* [Task to complete]: Please give back word for word the lines of the material below between the line containing "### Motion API" and the line containing "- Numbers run", inclusive.

* [Recorded information]:
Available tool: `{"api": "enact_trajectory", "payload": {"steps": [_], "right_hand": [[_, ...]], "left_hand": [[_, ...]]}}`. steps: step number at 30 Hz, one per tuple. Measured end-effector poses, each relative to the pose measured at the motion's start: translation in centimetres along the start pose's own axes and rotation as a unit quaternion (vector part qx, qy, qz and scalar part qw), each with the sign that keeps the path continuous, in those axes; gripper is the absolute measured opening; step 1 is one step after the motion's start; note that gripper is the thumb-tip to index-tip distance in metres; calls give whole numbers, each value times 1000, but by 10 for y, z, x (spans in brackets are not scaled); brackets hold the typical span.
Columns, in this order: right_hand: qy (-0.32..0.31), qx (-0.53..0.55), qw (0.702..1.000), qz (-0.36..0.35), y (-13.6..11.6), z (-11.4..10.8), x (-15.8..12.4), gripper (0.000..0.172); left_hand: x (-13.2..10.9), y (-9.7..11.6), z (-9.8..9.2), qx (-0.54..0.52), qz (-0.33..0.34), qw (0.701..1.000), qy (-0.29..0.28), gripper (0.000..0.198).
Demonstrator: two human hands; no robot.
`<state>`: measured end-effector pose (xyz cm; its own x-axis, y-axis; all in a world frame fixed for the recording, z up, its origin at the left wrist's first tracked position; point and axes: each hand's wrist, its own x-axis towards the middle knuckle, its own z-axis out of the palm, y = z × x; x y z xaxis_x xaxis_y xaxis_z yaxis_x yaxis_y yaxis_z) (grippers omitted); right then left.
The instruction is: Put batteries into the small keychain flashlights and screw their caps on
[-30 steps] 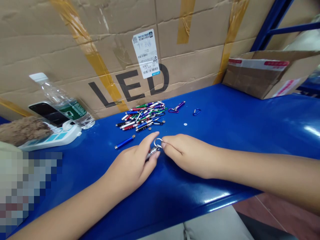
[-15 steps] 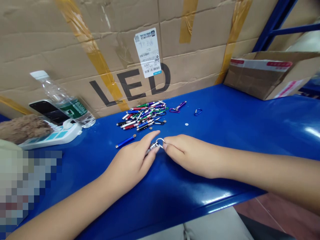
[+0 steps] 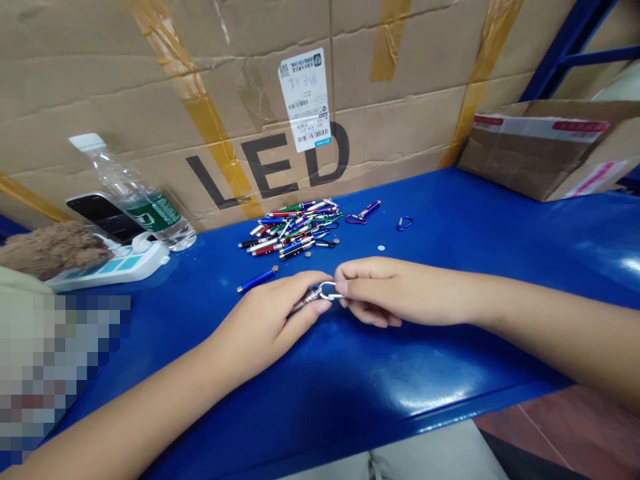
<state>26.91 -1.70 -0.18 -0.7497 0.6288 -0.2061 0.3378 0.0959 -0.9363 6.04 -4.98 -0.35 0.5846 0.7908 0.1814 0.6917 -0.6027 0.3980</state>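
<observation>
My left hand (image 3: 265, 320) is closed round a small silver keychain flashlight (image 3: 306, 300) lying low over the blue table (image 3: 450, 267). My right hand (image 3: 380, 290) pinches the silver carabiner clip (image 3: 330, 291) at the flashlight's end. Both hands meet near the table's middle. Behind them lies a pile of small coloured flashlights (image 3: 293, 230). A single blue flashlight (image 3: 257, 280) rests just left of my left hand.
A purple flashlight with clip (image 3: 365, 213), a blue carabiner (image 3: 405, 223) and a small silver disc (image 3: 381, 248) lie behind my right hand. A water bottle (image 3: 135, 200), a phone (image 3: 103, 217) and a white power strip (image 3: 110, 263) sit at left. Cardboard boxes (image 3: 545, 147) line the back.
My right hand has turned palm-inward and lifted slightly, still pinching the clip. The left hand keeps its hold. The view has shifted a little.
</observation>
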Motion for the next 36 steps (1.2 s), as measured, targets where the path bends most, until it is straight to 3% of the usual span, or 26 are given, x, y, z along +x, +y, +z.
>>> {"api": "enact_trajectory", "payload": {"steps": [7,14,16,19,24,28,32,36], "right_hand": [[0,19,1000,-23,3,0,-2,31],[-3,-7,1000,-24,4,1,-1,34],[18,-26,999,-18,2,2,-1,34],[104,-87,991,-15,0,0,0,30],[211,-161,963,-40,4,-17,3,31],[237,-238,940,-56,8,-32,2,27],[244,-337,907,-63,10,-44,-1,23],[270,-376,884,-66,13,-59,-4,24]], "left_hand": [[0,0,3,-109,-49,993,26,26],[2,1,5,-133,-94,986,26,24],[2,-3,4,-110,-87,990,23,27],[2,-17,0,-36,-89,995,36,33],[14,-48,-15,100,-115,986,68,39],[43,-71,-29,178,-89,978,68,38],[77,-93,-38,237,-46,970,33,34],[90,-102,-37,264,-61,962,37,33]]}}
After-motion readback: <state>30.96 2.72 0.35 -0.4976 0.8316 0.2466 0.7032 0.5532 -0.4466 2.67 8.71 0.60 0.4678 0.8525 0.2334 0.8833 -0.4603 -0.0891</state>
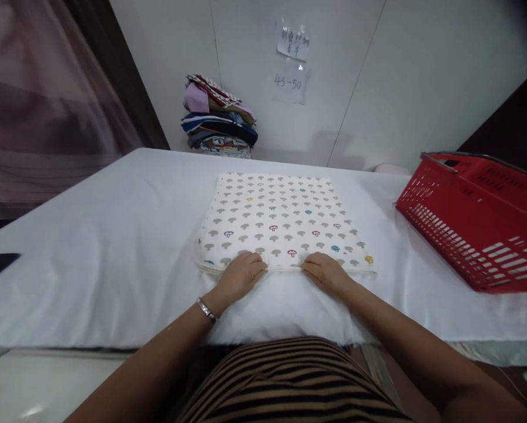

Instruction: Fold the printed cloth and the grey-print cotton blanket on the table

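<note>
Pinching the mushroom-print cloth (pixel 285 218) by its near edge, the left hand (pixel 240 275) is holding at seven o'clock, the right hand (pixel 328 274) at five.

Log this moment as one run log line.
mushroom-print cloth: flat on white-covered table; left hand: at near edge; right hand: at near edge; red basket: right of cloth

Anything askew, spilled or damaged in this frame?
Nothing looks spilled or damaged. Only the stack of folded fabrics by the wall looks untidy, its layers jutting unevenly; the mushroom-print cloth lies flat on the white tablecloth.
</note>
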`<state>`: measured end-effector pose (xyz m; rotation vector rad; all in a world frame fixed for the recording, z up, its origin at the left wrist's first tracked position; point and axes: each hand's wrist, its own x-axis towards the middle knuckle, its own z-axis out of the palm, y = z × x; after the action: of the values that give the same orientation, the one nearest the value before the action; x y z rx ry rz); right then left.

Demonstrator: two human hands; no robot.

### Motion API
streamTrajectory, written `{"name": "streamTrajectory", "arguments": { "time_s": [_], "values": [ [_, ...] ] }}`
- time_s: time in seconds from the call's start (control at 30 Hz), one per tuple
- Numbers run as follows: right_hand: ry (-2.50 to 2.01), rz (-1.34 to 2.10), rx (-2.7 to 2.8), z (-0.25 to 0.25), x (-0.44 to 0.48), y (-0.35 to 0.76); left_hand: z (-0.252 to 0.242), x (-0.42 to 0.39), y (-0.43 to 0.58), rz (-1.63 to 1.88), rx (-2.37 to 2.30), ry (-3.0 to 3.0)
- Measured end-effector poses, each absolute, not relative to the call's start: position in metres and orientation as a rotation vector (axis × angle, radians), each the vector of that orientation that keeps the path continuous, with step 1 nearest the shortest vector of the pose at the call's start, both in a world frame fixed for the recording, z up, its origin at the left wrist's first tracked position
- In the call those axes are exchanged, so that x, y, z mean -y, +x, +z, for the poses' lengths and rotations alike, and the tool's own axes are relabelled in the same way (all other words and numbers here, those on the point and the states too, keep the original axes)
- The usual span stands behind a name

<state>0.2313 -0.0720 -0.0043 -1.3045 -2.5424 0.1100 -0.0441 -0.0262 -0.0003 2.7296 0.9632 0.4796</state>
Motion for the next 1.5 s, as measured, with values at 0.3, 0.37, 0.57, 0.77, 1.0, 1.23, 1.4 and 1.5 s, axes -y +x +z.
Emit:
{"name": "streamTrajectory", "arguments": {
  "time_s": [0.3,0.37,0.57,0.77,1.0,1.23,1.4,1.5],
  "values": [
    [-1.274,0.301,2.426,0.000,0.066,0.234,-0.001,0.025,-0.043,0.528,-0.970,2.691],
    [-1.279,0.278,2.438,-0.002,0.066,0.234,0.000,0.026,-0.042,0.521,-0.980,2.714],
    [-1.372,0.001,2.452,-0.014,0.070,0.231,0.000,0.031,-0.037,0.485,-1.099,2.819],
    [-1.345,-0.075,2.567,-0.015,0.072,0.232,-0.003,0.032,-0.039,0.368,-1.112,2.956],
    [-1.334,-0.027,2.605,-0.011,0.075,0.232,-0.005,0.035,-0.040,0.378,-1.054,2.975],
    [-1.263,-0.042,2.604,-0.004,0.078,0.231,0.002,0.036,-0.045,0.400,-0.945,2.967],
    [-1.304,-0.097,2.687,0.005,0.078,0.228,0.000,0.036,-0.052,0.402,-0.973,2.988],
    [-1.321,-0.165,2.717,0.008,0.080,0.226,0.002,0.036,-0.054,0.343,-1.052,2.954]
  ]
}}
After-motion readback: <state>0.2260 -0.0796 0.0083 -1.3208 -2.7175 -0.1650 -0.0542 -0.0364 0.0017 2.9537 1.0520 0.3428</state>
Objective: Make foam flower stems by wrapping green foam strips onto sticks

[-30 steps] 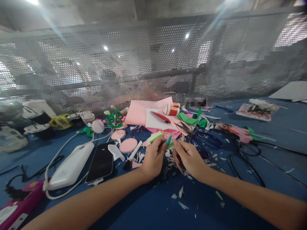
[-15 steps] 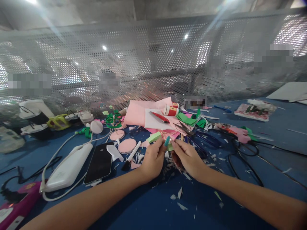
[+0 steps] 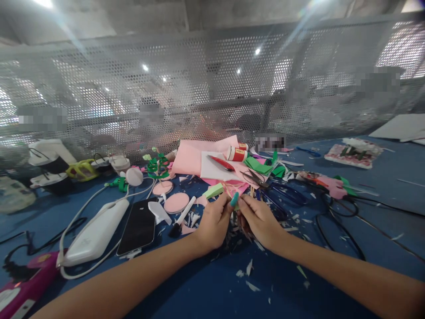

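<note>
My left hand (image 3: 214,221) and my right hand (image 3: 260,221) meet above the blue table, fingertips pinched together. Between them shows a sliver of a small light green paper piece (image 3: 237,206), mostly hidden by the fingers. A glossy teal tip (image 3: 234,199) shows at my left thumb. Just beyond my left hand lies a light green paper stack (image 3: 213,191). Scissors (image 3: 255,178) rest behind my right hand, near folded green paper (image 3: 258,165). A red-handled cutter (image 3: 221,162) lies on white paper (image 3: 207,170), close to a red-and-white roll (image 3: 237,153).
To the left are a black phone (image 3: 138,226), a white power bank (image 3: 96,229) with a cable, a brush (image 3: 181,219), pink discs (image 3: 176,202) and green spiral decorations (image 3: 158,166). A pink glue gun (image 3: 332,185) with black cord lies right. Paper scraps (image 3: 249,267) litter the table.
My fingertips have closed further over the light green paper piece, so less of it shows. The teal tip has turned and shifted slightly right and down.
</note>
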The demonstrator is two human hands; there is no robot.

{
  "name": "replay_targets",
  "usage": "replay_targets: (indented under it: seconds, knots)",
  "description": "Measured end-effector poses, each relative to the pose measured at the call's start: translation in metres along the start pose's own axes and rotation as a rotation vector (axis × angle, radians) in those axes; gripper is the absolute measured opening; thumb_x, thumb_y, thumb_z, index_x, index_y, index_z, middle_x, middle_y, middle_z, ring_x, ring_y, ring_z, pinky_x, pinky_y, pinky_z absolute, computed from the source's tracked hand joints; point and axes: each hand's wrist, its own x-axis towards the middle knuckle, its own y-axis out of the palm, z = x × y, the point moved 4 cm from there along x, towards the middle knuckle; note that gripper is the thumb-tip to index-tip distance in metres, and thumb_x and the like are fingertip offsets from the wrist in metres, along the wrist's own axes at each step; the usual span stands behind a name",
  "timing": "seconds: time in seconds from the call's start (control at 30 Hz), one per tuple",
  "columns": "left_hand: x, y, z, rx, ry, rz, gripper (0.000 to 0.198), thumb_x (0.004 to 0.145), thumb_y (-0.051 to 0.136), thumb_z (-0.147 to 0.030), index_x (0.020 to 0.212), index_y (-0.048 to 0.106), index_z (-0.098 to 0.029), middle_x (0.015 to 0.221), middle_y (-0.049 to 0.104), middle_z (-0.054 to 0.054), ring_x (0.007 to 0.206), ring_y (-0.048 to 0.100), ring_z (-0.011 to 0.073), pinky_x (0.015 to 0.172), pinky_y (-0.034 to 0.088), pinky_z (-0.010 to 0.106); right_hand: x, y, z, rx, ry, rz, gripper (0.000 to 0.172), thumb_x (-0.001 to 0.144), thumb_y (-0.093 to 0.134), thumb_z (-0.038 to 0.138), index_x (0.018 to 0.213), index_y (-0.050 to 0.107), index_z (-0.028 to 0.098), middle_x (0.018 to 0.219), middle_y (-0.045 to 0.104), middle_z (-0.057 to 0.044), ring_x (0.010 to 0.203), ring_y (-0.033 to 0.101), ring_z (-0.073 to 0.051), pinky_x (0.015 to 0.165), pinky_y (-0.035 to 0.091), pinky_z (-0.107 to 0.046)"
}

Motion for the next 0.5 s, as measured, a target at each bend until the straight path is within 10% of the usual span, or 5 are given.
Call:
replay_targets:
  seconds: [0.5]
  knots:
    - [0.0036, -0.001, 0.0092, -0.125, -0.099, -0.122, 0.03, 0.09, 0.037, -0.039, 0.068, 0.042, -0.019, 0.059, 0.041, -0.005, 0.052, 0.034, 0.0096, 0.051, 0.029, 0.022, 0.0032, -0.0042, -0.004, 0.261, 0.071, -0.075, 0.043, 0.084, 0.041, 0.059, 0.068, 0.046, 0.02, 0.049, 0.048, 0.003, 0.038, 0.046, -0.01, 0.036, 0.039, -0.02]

* [Result of the task]:
### Motion API
streamTrajectory, written `{"name": "streamTrajectory", "arguments": { "time_s": [_], "values": [ [_, ...] ] }}`
- time_s: time in seconds from the call's start (control at 30 Hz), one per tuple
- Numbers run as follows: right_hand: ry (-2.50 to 2.01), rz (-1.34 to 2.10), rx (-2.7 to 2.8), z (-0.25 to 0.25), x (-0.44 to 0.48), y (-0.35 to 0.76); left_hand: z (-0.252 to 0.242), x (-0.42 to 0.39), y (-0.43 to 0.58), rz (-1.63 to 1.88), rx (-2.37 to 2.30), ry (-3.0 to 3.0)

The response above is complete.